───── Exercise data
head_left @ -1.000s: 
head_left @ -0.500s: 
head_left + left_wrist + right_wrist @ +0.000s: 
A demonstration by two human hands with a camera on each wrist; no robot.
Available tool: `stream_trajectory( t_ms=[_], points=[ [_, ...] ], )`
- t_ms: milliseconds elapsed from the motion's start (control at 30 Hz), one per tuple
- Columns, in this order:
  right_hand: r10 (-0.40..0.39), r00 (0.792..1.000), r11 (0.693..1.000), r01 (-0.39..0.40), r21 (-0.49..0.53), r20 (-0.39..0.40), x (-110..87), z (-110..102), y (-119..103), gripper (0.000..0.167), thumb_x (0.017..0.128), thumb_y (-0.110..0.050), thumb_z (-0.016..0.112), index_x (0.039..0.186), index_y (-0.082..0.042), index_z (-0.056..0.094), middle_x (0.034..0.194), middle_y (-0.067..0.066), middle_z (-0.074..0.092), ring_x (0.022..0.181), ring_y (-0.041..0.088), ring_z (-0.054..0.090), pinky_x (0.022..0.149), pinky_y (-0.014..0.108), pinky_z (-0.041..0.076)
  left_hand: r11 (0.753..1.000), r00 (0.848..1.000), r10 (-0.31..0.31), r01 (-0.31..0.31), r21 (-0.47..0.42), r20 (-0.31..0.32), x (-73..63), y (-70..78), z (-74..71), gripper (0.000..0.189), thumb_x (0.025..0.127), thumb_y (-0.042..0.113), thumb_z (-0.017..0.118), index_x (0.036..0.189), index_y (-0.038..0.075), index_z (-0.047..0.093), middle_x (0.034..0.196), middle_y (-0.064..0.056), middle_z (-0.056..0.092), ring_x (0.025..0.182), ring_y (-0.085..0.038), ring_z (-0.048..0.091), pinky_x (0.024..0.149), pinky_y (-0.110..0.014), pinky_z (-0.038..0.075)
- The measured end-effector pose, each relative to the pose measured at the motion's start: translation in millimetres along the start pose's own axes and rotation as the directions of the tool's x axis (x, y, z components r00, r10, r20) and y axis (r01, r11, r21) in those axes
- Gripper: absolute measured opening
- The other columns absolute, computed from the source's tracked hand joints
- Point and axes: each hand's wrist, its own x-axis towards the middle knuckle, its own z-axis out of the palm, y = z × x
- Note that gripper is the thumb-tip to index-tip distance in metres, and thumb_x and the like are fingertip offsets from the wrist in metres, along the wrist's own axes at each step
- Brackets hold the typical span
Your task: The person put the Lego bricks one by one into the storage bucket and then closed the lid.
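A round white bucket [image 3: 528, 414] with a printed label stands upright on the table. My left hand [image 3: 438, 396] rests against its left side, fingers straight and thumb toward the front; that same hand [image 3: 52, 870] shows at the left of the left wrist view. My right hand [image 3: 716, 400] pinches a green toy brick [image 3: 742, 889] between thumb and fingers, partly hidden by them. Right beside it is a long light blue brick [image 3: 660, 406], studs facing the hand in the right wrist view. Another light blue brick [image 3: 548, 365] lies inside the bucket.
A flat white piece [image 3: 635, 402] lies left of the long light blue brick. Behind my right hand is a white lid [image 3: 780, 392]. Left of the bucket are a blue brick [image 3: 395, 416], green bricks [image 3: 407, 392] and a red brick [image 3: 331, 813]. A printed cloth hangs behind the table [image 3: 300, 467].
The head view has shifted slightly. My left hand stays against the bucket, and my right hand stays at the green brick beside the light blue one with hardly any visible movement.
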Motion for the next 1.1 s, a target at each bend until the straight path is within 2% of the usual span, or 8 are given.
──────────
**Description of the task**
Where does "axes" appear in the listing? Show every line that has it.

**Result for this exercise**
- The measured end-effector pose, each relative to the pose measured at the motion's start: translation in millimetres along the start pose's own axes and rotation as the directions of the tool's x axis (x, y, z components r00, r10, r20) and y axis (r01, r11, r21) in those axes
- Point and axes: each hand's wrist, its own x-axis towards the middle knuckle, its own z-axis out of the palm, y = z × x
- Note that gripper is the thumb-tip to index-tip distance in metres, and thumb_x and the like are fingertip offsets from the wrist in metres, along the wrist's own axes at each step

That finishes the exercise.